Ashi Chouksey

Personal information
- Born: 7 March 2002 (age 24) Bhopal, Madhya Pradesh, India
- Education: Bachelor of Physical Education Guru Nanak Dev University
- Height: 1.68 m (5 ft 6 in)

Sport
- Sport: Shooting
- Events: 50 m rifle 3 positions 10 m air rifle

Medal record
Women's shooting
Representing India
| Event | 1st | 2nd | 3rd |
| World Cup | 1 | 0 | 1 |
| Asian Games | 0 | 1 | 2 |
| Asian Championships | 3 | 0 | 1 |
| World University Games | 1 | 1 | 0 |
| Junior World Cup | 0 | 0 | 2 |
| Total | 5 | 2 | 6 |
World Cup
| Gold medal – first place | 2022 Baku | 50 m rifle 3 positions mixed team |
| Bronze medal – third place | 2022 Changwon | 50 m rifle 3 positions team |
Asian Games
| Silver medal – second place | 2022 Hangzhou | 10m air rifle team |
| Silver medal – second place | 2026 Aichi–Nagoya | 50 m rifle 3 positions team |
| Bronze medal – third place | 2022 Hangzhou | 50 m rifle 3 positions |
Asian Championships
| Gold medal – first place | 2023 Changwon | 50 m rifle 3 positions team |
| Gold medal – first place | 2024 Jakarta | 50 m rifle 3 positions team |
| Gold medal – first place | 2025 Shymkent | 50 m rifle 3 positions team |
| Bronze medal – third place | 2024 Jakarta | 50 m rifle 3 positions |
World University Games
| Gold medal – first place | 2021 Chengdu | 50 m rifle 3 positions team |
| Silver medal – second place | 2021 Chengdu | 50 m rifle 3 positions |
Junior World Cup
| Bronze medal – third place | 2022 Suhl | 50 m rifle 3 positions |
| Bronze medal – third place | 2022 Suhl | 50 m rifle 3 positions team |

= Ashi Chouksey =

Indian sport shooter (born 2002)

Ashi Chouksey (born 7 March 2002) is an Indian sport shooter, who competes in rifle events.

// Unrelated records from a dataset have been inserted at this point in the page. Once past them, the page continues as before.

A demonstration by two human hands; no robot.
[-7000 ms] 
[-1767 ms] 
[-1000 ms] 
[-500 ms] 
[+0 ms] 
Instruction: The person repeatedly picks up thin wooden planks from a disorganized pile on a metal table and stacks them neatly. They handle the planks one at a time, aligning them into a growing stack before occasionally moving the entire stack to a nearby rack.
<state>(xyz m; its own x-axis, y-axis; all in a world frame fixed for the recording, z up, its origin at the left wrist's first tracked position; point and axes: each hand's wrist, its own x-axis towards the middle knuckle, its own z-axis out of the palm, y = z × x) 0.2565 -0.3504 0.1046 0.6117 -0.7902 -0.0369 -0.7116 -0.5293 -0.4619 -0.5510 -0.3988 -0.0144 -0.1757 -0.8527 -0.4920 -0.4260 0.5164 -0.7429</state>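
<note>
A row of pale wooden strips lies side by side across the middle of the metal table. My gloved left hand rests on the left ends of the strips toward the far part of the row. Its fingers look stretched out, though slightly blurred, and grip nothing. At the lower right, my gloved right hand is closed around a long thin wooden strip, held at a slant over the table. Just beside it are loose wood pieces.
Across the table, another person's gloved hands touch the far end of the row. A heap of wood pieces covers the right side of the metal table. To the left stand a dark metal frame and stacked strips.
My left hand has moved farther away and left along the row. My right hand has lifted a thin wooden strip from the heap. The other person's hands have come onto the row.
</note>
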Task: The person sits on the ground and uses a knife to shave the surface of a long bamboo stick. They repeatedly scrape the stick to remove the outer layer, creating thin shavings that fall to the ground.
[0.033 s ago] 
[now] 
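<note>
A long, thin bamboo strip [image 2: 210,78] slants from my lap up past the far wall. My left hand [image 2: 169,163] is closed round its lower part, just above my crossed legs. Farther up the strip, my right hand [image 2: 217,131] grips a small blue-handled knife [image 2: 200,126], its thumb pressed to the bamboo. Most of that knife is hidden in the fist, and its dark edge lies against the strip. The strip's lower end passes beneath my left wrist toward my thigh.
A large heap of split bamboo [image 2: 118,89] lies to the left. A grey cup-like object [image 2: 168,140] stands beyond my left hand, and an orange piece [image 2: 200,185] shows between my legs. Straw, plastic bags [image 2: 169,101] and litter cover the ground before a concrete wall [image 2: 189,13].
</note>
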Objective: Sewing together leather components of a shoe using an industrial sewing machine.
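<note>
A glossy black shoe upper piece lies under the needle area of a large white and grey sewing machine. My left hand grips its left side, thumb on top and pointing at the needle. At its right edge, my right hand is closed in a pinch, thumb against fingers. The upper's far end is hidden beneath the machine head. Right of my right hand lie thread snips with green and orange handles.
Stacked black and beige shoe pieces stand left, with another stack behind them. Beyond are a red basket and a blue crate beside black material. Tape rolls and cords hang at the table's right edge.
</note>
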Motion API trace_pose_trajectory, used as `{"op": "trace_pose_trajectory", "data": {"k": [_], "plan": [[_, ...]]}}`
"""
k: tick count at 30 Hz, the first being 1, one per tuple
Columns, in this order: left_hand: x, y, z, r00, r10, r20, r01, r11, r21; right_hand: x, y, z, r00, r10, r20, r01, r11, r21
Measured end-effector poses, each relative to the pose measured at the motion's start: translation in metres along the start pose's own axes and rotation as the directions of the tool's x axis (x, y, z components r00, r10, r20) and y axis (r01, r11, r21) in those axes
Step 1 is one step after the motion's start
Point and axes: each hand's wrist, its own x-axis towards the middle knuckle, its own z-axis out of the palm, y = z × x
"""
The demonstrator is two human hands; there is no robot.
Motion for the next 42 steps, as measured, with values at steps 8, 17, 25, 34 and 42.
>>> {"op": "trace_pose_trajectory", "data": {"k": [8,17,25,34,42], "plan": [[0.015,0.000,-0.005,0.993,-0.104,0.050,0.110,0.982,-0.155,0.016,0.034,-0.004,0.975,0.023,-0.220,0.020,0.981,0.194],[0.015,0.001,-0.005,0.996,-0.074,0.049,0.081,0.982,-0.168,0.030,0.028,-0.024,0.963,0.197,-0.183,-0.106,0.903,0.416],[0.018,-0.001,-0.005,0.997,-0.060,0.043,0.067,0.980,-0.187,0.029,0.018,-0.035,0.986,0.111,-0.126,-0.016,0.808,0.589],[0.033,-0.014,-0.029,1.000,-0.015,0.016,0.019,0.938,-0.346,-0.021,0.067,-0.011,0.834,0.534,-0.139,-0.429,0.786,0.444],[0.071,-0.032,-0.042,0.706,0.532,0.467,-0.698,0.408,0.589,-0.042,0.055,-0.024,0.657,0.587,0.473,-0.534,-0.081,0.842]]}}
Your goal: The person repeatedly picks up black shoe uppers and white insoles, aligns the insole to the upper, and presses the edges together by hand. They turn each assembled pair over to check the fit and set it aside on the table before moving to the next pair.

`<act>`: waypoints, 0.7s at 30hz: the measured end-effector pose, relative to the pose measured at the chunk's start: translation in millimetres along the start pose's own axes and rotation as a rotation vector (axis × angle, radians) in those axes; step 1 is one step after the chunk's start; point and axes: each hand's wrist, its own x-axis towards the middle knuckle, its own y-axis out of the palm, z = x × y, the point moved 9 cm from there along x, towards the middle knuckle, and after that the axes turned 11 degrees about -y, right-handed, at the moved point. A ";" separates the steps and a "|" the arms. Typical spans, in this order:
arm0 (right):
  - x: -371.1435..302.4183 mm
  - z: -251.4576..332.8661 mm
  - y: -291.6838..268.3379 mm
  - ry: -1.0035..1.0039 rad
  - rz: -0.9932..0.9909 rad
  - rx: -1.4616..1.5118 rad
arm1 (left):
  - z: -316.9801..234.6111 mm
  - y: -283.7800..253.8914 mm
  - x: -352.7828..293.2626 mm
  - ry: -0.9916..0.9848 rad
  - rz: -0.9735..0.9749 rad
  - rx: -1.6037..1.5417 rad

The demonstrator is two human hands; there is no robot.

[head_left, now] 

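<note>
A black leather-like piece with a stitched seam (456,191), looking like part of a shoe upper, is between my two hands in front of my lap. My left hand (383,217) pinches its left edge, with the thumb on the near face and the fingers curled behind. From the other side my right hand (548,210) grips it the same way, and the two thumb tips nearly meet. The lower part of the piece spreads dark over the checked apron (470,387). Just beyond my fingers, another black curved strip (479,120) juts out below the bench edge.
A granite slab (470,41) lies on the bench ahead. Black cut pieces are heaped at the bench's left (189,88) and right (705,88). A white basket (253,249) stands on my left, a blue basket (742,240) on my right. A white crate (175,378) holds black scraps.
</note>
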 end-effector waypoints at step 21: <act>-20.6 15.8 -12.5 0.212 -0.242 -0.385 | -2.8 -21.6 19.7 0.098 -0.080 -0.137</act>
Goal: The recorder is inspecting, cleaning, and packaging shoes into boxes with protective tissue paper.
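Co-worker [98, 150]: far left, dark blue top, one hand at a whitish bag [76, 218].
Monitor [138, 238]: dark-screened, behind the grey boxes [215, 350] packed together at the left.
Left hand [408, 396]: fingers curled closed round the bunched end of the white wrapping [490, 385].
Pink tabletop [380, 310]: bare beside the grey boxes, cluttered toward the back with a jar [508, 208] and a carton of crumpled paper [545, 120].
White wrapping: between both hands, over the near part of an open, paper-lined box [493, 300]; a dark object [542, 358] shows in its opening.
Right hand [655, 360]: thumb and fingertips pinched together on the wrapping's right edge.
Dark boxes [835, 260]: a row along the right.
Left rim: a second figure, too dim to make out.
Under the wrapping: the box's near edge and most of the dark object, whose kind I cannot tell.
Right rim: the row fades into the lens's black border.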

== Early life and education ==
Chouksey hails from Bhopal. She did her schooling at Carmel Convent, BHEL, Bhopal where she joined NCC in her Class 9. She learnt the basics of shooting at NCC. Later, she pursued a sports degree from the Guru Nanak Dev University. Her father Padam Kant Chouksey works in the Indian Railways. She started her formal training at the MP State Shooting Academy, Bhopal, under coaches Suma Shirur and Vaibhav Sharma.

== Career ==
In 2022, Chouksey won a gold medal in the mixed team event at the ISSF World Cup in Baku. In the same year, she also won a bronze in the team event in the ISSF World Cup in Changwon.

In the National shooting selections trials in 2024, she shot a world record score in the women’s 50-metre rifle 3-position event at the Madhya Pradesh Academy on 28 February 2024. She broke the world record of 596, jointly held by Jenny Stene of Norway and Sagen Maddalena of the USA, by scoring 597.